Fig. 5 Massless Dirac fermions in three-layer InAs/GaSb QWs.

(A and B) 3D plot of the band dispersions of three-layer InAs/GaSb QWs of InAs geometry (A) and GaSb geometry (B) both grown on GaSb buffer. The values of d1 and d2 correspond to the crossing of E1 and H1 subbands, shown in Figs. 1B and 2B. (C and D) Fermi velocity vF of massless Dirac fermions as a function of GaSb layer thickness for the QWs of InAs geometry (C) and GaSb geometry (D) grown on different buffers: black curves, AlSb; red curves, GaSb; blue curves, InAs.

The bottom panels in Fig. 5 provide vF for massless Dirac fermions as a function of d2 in the QWs with InAs and GaSb geometries. It is seen that Fermi velocity is varied from 1 × 105 to 3 × 105 m/s, depending on the GaSb layer thicknesses. These values are several times lower than the ones in graphene (~106 m/s) and HgTe/CdTe QWs (15).

Finally, we stress the effect of strain on vF of the massless particle, arising because of lattice-mismatch constant in the QW layers and buffers. It is seen that increasing tensile strain of InAs layers (ε1 > 0) in the QWs with both geometries enhances vF. As we have discussed previously, at high values of ε1, the band inversion drives the QWs with InAs geometry from BI into SM phase, avoiding the QSHI state. In this case, the Dirac cone in the Γ point of the Brillouin zone arising at critical layer thicknesses is accompanied by the side maxima of the valence band overlapping with the conduction band bottom. We note that, in the QWs with GaSb geometry, the band inversion does not occur at high values of ε1. For instance, the QWs grown on AlSb buffer have trivial band ordering at all layer thicknesses.

Large-gap QSHI in three-layer QWs with InAs geometry

We have demonstrated that the three-layer QWs with InAs geometry and HgTe/CdTe QWs share the same possible phases and feature the comparable bandgaps in the QSHI state. As has been demonstrated recently (16), compressive strain in HgTe QWs extends the bandgap of QSHI up to 60 meV at reasonable values of the strain.
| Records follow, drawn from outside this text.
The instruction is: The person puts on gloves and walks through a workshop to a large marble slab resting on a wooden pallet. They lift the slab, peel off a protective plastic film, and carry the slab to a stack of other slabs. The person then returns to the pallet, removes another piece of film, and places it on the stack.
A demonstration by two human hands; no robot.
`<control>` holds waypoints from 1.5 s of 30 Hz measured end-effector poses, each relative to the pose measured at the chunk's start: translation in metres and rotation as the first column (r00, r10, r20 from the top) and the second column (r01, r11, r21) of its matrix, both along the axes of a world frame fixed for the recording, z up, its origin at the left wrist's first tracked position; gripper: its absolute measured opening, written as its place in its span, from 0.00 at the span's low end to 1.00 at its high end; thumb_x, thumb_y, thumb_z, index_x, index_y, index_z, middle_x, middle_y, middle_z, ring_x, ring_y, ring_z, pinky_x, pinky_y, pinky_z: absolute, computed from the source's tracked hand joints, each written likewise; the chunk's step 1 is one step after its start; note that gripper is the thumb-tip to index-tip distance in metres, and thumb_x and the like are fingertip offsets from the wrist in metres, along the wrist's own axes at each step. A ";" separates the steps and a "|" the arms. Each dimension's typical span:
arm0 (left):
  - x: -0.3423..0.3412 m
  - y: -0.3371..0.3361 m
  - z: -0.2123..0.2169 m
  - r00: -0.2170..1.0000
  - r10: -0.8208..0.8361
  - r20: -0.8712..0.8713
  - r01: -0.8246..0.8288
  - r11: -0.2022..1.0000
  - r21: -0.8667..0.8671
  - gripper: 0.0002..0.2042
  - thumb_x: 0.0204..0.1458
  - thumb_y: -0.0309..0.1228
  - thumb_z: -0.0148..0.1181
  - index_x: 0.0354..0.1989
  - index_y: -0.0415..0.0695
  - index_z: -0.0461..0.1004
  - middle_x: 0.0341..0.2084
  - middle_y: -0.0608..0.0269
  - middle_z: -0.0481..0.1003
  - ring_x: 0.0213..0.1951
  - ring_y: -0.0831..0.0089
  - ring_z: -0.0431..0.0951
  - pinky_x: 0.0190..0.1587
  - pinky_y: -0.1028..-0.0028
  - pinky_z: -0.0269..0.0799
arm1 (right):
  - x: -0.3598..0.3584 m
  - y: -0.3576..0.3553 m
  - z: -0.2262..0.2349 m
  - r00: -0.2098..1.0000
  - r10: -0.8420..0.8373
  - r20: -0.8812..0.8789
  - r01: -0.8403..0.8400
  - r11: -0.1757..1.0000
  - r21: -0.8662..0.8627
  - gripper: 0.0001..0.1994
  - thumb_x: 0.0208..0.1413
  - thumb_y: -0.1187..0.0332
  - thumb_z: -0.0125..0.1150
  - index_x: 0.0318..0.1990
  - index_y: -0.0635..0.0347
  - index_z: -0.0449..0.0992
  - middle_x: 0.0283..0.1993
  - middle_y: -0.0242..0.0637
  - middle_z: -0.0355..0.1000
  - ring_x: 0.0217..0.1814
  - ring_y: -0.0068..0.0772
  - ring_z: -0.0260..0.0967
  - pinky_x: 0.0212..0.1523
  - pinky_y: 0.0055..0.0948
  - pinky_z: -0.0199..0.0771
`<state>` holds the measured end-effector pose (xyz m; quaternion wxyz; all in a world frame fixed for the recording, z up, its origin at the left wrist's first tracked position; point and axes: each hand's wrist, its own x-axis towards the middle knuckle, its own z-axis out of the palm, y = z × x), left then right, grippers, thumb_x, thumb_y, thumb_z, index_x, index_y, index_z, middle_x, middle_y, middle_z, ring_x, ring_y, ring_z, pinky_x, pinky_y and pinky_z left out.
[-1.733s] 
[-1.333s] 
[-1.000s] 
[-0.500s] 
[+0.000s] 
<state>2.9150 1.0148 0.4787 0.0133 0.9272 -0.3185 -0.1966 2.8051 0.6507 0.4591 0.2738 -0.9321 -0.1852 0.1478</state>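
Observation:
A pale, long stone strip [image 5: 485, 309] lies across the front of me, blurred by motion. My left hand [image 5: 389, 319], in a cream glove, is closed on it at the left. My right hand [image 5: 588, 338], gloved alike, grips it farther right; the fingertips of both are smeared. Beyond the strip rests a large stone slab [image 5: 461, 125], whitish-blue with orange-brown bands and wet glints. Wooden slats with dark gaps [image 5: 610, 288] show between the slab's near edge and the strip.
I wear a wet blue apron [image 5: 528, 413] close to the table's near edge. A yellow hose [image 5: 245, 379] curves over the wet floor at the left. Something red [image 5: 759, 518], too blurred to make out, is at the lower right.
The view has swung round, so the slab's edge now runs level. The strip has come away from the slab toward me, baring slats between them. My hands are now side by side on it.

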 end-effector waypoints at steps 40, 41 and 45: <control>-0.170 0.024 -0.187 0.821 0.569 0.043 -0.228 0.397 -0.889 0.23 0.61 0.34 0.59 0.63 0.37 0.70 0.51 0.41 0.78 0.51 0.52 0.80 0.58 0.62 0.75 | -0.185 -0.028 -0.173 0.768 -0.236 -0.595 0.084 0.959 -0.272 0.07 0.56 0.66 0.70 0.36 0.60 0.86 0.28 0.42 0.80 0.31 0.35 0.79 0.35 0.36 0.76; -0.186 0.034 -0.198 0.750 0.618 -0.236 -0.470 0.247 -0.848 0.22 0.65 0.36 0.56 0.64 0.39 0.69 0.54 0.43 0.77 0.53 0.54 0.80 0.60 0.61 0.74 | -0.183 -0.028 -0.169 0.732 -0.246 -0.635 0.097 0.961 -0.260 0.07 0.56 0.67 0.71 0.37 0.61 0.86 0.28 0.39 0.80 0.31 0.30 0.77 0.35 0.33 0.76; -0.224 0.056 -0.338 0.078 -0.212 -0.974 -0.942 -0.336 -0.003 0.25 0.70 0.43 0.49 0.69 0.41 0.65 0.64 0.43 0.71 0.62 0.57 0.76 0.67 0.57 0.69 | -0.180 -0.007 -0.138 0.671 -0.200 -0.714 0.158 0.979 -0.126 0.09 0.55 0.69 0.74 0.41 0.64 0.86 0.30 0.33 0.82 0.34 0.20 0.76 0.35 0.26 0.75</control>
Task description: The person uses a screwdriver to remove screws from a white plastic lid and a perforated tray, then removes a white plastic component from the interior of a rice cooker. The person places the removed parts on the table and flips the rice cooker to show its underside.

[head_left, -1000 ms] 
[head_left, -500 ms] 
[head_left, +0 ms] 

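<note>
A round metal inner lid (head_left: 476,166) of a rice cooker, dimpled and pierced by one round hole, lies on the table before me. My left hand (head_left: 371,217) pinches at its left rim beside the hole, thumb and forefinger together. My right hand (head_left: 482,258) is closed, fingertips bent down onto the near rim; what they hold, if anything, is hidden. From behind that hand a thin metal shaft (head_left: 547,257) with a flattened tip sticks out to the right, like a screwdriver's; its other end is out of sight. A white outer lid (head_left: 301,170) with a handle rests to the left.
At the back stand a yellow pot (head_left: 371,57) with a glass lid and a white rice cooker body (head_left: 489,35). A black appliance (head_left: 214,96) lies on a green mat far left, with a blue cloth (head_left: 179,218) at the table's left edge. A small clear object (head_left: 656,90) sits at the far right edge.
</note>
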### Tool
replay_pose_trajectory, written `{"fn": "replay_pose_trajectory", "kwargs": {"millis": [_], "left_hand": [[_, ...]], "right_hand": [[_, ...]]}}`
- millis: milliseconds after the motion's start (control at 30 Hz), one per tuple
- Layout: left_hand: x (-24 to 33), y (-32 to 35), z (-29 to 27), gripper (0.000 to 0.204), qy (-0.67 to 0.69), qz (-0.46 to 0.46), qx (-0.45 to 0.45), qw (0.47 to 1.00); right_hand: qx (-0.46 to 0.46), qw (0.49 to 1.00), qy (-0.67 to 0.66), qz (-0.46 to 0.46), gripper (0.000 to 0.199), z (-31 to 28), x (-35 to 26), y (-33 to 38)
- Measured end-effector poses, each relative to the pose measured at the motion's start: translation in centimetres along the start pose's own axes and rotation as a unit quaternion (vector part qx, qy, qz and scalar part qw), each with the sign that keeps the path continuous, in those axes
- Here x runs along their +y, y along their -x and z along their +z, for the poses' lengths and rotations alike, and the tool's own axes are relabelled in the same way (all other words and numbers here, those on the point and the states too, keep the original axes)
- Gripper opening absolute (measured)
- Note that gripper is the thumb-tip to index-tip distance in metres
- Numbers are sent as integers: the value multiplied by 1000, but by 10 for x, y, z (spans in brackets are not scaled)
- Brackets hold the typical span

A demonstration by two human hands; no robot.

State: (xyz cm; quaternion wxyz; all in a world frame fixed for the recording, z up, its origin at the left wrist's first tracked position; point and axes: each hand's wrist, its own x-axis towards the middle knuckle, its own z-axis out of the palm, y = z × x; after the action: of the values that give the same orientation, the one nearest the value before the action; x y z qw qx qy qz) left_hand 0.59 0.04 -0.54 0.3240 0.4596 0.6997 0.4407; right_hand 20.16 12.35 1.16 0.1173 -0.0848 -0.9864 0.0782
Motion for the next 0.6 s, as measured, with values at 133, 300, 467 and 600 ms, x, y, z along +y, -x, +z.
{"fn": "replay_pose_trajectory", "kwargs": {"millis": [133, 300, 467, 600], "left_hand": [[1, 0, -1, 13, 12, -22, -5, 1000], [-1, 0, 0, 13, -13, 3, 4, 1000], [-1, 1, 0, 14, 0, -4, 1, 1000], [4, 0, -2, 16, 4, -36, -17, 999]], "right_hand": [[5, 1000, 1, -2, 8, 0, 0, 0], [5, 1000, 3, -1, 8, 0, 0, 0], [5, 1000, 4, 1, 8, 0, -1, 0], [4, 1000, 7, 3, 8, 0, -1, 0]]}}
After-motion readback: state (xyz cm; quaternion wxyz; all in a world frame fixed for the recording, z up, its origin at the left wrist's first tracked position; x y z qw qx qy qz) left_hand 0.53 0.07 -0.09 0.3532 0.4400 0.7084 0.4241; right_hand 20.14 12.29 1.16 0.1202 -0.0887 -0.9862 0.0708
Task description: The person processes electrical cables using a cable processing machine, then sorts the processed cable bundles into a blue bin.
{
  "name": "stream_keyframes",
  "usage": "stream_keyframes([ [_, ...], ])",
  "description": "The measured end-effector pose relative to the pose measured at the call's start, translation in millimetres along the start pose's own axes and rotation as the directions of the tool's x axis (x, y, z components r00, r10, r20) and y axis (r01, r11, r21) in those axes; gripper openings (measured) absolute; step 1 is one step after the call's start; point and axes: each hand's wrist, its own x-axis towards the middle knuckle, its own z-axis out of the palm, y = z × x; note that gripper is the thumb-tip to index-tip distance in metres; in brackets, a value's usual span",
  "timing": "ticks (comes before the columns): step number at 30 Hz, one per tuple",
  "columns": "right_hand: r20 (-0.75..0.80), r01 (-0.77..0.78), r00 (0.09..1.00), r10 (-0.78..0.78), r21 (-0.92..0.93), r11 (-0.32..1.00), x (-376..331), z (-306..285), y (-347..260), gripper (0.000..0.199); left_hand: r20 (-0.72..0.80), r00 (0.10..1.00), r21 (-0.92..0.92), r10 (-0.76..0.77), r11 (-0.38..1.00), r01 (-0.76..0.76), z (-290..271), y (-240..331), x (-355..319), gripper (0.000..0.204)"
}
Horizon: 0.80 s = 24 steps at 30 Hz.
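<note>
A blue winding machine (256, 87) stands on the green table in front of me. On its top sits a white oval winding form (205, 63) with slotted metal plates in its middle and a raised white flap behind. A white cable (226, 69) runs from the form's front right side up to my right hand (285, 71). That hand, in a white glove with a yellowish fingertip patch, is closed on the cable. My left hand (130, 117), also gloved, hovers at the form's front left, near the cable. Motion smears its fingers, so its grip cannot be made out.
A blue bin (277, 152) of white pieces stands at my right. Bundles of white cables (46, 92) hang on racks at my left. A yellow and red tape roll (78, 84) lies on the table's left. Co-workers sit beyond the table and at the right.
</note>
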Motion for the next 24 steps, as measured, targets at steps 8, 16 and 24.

Now, we address the question of whether the bandgap of the QSHI state in three-layer InAs/GaSb the QWs can be enhanced up to the same values of compressively strained HgTe QWs. However, if either compressive or tensile strain is large enough, it destroys the QSHI state in three-layer InAs/GaSb QWs and induces a phase transition into the BI or SM phase, respectively (see Fig. 2B).

To increase the inverted bandgap in the InAs-designed QWs, we therefore replace the middle GaSb layer in the QW by a Ga1−xInxSb alloy. Previously, Smith and Mailhiot (34) have found that this replacement significantly enhances the inverted bandgap in strained InAs/GaInSb superlattice (SL). Recently, this idea has been applied to the InAs/GaInSb QW bilayers (21), in which the bandgap can be increased up to 20 meV.

Figure 6A shows the bandgap in the QSHI state in three-layer InAs/Ga0.6In0.4Sb QW with InAs geometry as a function of d1 at d2 = 14 MLs. The black, red, and blue curves correspond to the structures grown on GaSb, AlSb, and Ga0.68In0.32Sb buffer, respectively. It is seen that the inverted bandgap in the strained InAs/Ga0.6In0.4Sb QW is several times larger than the values obtained for the three-layer InAs/GaSb QWs. The inset shows the maximum gap in the strained QW grown on Ga0.68In0.32Sb buffer, which can be achieved at given value of d2.

Fig. 6 Large-gap QSHI in three-layer QWs with InAs geometry.

(A) Bandgap in the QSHI state for three-layer InAs/Ga0.6In0.4Sb QWs of InAs geometry as a function of d1 at d2 = 14 MLs (where one ML equals to a half of lattice constant in the bulk material). The black, red, and blue curves correspond to the structures grown on GaSb, AlSb, and Ga0.68In0.32Sb buffers, respectively. The inset shows the maximum gap, which can be achieved at a given value of d2, in the QW grown on Ga0.68In0.32Sb buffer. (B) Bandgap in the QSHI state for the InAs/Ga0.6In0.4Sb QWs with different values of d1 and d2 = 11 MLs as a function of strain in InAs layers ε1 and Ga0.6In0.4Sb layer ε2. Three specific cases for the values of ε1 and ε2, corresponding to the GaSb, AlSb, and Ga0.68In0.32Sb buffers, are marked by vertical dotted lines. (C and D) 3D plot of the band dispersion for the InAs/Ga0.6In0.4Sb QW grown on Ga0.68In0.32Sb buffer at d2 = 11 MLs, d1 = 27 MLs (C) and d1 = d1c (d1c ≈ 6 nm) (D). The x and y axes are oriented along (100) and (010) crystallographic directions, respectively.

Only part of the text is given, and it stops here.